Apple Setup Assistant and First Boot Package Install Generator.app

A while back, I built an Automator application named First Boot Package Install Generator.app. It’s designed to generate installer packages, where the generated packages in turn serve as a delivery mechanism to enable other installer packages to be installed when a Mac boots up.

As part of the process of installing the other installer packages, an application named LoginLog is supposed to open over the login window and display a log of what actions are taking place, what is being installed and whether that particular installation succeeded or not.

Screen shot 2014 10 19 at 2 39 21 pm

For the most part, this process of launching LoginLog and displaying the log works as designed but it was brought to my attention that there was one scenario where LoginLog did not appear as expected. When a firstboot package created by First Boot Package Install Generator.app was installed onto a new installation of OS X El Capitan, LoginLog did not appear over the Setup Assistant.

Screen Shot 2016 06 21 at 8 11 00 PM

The reason it didn’t appear is because the LaunchAgent for LoginLog is triggered by the Mac being at the login window.

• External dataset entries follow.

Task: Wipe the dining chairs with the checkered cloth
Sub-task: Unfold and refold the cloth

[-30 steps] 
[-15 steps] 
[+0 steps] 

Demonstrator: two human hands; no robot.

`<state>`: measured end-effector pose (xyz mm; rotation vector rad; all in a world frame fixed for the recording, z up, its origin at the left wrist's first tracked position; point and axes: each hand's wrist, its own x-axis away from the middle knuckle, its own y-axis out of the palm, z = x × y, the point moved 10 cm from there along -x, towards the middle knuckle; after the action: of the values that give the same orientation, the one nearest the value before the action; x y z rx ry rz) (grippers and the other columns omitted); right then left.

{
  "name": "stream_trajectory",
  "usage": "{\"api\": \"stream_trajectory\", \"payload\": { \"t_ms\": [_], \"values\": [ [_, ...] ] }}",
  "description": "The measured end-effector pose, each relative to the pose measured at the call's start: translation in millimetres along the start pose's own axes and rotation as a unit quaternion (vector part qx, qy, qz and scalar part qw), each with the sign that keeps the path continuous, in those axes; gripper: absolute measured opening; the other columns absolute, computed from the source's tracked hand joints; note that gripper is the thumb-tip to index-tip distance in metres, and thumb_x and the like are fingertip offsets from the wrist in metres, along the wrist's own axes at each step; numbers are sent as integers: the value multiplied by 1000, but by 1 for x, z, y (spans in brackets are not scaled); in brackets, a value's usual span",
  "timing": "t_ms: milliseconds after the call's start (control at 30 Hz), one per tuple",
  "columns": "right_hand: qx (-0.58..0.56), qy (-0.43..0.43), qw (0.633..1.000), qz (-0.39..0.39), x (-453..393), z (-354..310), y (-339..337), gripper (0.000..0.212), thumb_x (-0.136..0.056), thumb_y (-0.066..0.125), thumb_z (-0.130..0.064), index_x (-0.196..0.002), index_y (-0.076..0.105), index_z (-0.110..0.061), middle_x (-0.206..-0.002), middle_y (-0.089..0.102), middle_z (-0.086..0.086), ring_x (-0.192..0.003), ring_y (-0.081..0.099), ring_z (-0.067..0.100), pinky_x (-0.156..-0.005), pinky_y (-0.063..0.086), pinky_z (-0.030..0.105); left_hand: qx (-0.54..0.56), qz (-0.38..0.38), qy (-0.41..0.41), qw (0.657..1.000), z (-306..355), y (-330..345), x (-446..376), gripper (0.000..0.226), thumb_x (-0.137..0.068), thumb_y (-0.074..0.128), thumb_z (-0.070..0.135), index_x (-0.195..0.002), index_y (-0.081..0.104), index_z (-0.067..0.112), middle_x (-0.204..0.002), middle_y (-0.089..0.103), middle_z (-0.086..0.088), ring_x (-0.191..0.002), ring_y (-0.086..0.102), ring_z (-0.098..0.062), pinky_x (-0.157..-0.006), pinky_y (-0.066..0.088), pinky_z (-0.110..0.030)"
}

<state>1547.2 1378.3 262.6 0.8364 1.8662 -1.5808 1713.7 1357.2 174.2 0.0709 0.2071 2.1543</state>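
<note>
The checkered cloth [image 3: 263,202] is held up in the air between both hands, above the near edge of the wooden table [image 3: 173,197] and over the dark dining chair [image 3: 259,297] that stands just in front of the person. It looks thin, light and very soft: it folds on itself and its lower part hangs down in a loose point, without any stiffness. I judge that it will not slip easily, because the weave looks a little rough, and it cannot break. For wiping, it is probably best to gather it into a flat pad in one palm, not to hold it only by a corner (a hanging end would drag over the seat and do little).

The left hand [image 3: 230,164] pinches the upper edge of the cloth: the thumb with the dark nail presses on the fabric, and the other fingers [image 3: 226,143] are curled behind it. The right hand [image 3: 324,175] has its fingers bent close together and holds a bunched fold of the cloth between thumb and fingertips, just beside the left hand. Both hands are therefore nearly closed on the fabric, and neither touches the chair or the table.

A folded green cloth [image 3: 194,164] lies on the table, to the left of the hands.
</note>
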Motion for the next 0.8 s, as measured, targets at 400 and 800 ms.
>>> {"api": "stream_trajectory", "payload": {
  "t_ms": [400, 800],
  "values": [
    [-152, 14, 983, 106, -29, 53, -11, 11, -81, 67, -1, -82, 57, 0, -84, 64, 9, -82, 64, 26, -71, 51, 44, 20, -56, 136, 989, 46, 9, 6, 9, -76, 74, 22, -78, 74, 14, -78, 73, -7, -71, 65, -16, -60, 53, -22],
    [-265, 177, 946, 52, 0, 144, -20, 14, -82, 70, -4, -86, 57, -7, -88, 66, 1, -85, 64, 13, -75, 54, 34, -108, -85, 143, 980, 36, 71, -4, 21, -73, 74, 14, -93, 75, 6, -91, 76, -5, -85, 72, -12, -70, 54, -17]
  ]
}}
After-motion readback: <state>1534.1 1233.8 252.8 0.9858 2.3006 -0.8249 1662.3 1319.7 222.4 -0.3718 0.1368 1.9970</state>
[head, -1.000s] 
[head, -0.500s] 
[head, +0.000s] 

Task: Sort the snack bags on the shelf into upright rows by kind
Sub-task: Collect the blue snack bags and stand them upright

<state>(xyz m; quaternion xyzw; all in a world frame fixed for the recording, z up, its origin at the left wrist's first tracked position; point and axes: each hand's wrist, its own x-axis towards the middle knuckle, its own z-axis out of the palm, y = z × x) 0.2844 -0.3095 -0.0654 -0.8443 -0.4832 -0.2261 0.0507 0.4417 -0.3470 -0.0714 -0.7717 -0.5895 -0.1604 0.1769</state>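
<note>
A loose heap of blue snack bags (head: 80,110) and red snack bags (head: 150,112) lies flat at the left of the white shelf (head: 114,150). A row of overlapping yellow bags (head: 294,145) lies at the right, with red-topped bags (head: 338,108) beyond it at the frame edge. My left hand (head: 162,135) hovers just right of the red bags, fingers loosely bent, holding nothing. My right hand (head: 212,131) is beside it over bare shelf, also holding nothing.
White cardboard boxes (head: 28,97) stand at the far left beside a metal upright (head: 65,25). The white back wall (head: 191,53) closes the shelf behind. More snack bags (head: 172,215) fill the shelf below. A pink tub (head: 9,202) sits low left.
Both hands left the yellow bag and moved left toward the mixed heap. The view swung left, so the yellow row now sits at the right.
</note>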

Screen Shot 2016 06 21 at 8 04 30 PM

However, Apple’s Setup Assistant on El Capitan no longer runs over in the context of the login window. Instead, it runs in the context of an account named Setup User.

Screen Shot 2016 06 21 at 8 07 23 PM

In order to have LoginLog appear again in this scenario, I needed to develop a method which could accomplish two tasks:

  1. Suppress Apple’s Setup Assistant during the time when I wanted the LoginLog application to appear.
  2. Avoid interfering with an otherwise desired launch of the Apple Setup Assistant.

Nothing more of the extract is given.